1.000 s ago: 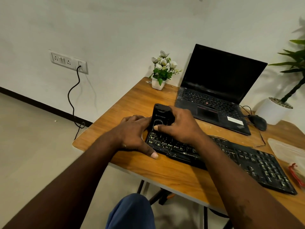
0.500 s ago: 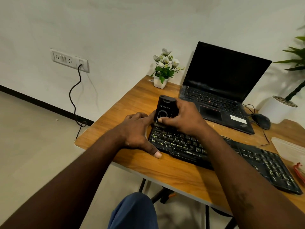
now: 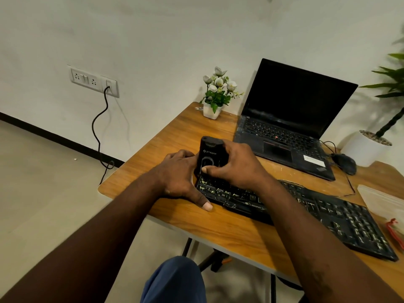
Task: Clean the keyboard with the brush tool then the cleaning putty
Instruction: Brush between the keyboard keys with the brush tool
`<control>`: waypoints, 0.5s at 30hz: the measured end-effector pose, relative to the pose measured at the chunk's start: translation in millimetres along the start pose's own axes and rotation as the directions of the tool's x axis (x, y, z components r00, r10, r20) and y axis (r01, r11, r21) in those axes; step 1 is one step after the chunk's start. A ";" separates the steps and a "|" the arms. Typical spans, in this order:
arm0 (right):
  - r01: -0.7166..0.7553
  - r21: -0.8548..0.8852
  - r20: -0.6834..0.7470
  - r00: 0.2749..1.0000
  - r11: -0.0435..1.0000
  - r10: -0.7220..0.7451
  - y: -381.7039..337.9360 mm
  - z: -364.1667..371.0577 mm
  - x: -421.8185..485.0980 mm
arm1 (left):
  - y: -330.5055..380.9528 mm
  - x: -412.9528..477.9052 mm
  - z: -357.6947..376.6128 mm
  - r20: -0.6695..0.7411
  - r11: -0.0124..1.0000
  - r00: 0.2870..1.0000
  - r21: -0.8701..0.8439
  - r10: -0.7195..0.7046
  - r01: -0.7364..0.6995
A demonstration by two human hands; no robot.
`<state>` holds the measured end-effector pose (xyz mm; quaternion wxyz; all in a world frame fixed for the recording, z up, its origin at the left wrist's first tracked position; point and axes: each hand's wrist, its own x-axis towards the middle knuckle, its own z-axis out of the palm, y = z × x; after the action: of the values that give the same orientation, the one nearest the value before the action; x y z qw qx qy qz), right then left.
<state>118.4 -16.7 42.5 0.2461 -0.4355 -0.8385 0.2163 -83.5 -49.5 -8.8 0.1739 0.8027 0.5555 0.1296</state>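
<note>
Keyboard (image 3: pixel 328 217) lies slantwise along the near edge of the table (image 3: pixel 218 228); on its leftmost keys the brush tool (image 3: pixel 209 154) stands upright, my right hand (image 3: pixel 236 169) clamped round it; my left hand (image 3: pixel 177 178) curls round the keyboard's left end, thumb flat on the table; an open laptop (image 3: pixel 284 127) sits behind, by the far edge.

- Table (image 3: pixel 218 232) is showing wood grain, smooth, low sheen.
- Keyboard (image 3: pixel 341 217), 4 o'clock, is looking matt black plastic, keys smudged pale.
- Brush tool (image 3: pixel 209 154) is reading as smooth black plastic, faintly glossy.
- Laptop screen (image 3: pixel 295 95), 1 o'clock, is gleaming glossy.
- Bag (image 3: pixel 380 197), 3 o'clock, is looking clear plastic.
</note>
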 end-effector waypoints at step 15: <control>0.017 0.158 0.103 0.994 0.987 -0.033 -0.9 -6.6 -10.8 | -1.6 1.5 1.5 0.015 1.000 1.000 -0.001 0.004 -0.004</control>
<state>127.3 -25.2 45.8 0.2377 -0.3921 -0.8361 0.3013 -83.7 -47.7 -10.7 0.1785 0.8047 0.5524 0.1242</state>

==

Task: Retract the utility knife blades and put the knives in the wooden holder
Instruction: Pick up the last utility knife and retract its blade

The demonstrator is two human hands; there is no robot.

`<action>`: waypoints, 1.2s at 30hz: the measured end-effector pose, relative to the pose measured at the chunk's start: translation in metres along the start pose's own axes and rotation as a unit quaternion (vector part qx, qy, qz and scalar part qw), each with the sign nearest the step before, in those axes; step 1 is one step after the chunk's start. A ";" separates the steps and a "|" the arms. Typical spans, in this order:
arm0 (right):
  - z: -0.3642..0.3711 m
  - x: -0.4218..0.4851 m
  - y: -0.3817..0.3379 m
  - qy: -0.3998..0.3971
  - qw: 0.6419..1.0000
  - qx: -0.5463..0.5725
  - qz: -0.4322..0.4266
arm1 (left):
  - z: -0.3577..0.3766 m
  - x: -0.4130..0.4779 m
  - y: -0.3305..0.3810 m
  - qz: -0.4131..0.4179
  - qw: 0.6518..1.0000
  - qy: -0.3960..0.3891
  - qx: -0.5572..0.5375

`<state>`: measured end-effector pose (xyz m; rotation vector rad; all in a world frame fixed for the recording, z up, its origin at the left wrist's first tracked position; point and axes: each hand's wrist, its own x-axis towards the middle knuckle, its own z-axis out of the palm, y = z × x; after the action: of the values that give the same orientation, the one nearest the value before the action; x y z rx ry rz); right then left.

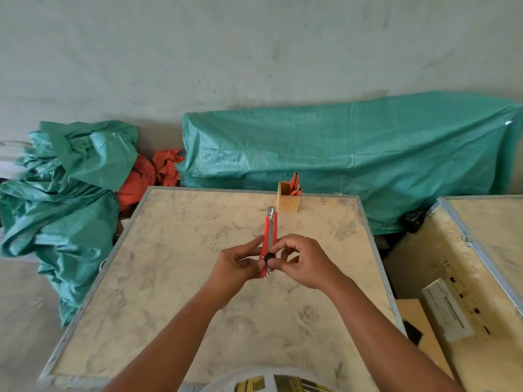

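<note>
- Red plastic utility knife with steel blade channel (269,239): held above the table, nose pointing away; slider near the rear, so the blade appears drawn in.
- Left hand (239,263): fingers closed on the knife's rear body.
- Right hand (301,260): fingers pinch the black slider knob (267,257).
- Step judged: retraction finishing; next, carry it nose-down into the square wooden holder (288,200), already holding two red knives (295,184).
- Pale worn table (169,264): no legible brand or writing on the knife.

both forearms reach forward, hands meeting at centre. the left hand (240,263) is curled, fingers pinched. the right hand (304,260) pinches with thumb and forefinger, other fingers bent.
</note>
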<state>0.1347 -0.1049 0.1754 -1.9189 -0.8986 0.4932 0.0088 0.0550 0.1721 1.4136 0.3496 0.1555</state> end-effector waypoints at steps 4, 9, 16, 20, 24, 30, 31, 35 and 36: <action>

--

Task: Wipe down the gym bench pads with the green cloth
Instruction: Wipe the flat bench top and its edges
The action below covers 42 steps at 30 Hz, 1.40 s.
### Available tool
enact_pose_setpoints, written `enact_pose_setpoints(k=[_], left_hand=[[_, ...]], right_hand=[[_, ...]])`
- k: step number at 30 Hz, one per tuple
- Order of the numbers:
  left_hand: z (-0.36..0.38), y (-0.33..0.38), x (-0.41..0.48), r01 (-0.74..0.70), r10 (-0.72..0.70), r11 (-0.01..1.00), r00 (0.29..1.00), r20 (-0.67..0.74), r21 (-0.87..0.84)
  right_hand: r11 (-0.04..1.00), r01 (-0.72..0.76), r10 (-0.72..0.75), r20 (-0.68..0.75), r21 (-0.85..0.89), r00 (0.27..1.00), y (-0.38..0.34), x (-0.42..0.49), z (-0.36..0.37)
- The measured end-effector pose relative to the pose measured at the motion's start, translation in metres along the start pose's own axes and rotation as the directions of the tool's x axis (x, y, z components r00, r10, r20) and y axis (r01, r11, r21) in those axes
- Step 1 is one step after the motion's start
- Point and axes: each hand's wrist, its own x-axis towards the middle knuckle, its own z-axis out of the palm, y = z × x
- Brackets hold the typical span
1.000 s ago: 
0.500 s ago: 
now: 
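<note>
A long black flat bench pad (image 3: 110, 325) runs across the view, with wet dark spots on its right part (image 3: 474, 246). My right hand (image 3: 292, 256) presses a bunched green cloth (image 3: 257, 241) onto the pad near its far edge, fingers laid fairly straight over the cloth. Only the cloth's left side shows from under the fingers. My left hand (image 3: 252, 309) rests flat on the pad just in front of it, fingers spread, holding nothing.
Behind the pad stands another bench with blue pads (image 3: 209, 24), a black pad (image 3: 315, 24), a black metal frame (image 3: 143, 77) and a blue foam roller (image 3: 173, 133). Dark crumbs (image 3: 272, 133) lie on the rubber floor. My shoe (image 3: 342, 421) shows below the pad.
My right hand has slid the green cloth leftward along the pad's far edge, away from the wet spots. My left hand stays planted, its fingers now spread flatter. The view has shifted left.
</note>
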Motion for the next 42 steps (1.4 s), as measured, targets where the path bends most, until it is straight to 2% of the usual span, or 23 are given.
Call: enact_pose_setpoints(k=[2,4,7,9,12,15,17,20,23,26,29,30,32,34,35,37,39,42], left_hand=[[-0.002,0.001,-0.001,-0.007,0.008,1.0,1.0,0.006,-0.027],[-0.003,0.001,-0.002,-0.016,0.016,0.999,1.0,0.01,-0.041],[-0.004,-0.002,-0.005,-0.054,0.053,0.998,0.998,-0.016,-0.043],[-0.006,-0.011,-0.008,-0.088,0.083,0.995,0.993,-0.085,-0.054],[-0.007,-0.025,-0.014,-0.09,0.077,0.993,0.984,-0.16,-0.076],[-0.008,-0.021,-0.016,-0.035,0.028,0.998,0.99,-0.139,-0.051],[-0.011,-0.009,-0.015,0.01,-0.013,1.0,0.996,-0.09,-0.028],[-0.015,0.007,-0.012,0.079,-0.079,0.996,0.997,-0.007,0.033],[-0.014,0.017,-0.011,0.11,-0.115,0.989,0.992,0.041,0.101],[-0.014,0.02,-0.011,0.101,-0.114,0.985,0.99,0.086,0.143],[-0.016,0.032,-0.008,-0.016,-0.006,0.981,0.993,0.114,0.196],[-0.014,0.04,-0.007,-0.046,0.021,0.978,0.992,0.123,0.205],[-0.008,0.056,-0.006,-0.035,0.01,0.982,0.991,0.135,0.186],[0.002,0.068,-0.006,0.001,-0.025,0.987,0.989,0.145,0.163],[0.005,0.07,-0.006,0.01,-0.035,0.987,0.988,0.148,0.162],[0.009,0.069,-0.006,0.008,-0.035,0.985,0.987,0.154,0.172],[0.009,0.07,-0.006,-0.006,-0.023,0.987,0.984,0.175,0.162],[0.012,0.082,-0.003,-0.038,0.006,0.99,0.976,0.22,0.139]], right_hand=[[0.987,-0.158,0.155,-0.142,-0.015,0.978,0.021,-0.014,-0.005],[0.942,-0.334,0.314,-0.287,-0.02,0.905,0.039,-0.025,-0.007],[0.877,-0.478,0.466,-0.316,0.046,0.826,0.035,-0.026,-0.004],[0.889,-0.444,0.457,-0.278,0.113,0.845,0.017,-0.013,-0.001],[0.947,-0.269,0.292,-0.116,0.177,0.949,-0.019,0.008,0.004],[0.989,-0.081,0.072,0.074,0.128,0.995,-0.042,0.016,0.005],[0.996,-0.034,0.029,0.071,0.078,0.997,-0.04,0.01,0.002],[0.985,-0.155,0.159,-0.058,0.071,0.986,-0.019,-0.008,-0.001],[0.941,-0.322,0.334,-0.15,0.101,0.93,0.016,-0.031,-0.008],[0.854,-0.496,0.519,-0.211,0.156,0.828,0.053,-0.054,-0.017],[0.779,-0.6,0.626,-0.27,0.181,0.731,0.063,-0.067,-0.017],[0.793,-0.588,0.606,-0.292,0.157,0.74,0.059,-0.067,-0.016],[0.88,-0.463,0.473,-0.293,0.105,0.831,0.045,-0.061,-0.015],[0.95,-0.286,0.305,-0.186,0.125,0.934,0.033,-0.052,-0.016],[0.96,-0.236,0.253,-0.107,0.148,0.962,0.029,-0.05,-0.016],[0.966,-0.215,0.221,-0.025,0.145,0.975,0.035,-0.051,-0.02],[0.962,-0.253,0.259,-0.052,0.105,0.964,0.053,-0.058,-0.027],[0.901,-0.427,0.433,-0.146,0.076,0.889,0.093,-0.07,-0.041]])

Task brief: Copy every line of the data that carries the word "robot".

Exercise result:
A demonstration by two human hands; no robot.
The demonstrator is two human hands; there is no robot.

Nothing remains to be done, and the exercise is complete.